I’ll end the post with RSS, or better yet, what RSS should have been. It’s a bit of a digression, but where RSS fits in my internet life is:
- Almost all of my (used to be) email based newsletters, I get via RSS feeds.
- I have virtually no bookmarks for active content (vs. static content), subscribed to updates via RSS. This includes forum posts, blog discussion, Facebook updates, etc. In the past, I’d get an email notification if something was updated/commented on/etc., now I just get updated RSS notifications. And…
- Some sites support CommentRSS (including mine) which means you can reply to an RSS notification without having to visit the actual site.
Where RSS fails is that it’s not secure, can’t (realistically) be used for sites that require you to log in, and it’s still very much “email-like” in that it’s a push based mechanism of communication and is not interactive, e.g. multiple users contributing, and that information being aggregated in a place other than the actual site.
What the alternative to email is, I have no idea.
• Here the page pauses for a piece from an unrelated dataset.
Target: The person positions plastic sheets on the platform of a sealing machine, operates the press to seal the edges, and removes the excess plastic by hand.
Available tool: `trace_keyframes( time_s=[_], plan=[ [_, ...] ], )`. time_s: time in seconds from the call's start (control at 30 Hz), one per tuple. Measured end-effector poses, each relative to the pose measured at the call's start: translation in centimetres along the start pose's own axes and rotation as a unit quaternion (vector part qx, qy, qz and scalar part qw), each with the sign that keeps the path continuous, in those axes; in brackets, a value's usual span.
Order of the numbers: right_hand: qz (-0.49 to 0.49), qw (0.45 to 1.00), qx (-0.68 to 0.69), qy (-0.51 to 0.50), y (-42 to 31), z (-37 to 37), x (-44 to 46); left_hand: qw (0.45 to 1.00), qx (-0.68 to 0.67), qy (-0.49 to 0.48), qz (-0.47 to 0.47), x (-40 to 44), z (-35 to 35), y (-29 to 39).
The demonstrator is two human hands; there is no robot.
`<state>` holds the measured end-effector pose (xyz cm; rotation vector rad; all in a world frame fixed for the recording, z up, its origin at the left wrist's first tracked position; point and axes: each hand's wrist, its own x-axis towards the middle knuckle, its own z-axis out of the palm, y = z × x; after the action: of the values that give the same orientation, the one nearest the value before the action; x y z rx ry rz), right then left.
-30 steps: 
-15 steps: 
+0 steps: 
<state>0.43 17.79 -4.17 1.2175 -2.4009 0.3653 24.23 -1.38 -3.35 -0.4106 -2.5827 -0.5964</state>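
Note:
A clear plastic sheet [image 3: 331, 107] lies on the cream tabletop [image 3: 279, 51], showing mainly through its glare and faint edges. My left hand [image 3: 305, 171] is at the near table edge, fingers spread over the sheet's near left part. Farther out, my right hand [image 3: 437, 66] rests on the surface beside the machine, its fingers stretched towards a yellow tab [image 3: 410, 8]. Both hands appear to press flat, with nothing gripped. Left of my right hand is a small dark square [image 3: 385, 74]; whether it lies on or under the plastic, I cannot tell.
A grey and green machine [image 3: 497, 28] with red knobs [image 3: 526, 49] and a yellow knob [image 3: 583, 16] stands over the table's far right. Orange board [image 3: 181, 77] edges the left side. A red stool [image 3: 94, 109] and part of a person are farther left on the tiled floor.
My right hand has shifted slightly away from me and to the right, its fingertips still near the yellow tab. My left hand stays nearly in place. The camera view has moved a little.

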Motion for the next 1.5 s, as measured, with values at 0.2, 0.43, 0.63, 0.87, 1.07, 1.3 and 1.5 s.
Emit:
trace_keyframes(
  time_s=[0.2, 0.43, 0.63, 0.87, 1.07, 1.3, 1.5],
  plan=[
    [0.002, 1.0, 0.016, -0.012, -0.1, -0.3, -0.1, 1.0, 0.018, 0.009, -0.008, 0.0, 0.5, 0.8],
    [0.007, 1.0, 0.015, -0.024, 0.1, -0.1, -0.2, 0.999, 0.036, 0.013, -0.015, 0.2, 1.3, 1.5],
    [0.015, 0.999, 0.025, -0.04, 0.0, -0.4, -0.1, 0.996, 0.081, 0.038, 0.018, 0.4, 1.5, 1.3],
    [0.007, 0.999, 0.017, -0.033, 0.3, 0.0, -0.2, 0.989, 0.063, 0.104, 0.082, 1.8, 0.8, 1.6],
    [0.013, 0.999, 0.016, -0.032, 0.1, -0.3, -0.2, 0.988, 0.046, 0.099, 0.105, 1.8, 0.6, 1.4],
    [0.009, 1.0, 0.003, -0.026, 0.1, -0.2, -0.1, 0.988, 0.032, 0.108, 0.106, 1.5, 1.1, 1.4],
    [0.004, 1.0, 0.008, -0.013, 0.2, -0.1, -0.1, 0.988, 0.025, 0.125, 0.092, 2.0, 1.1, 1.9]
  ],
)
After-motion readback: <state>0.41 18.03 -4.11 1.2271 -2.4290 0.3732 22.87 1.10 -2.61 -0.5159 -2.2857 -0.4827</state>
I have to keep up with Twitter, Facebook, LinkedIn, Google+, Windows Live Messenger, and Skype…all disparate technologies and communication mediums. Aggregating and keeping track of the sheer amount of information is tough, but the interactiveness and personable side makes it worth it. Several companies have attempted to unify these (Trillian, Omea Reader (defunct, though at the time it did a great job of aggregating email, RSS feeds, and NNTP in a searchable format…they were definitely on to something), Microsoft (with their social connectors), TweetDeck, HootSuite (my preferred way of reading content from my favorite social networking sites), various newsreaders, and various RSS readers) but in the end, I’ve realized that finding what’s important to me and cataloging it into OneNote works just fine. More work on my end, but worth the extra effort. That being said, I am sure a better solution exists, something we can’t even picture right now…similar to how the internet changed our lives without even realizing how it could. I look forward to the next decade of internet innovation, and more specifically, how we communicate with one another.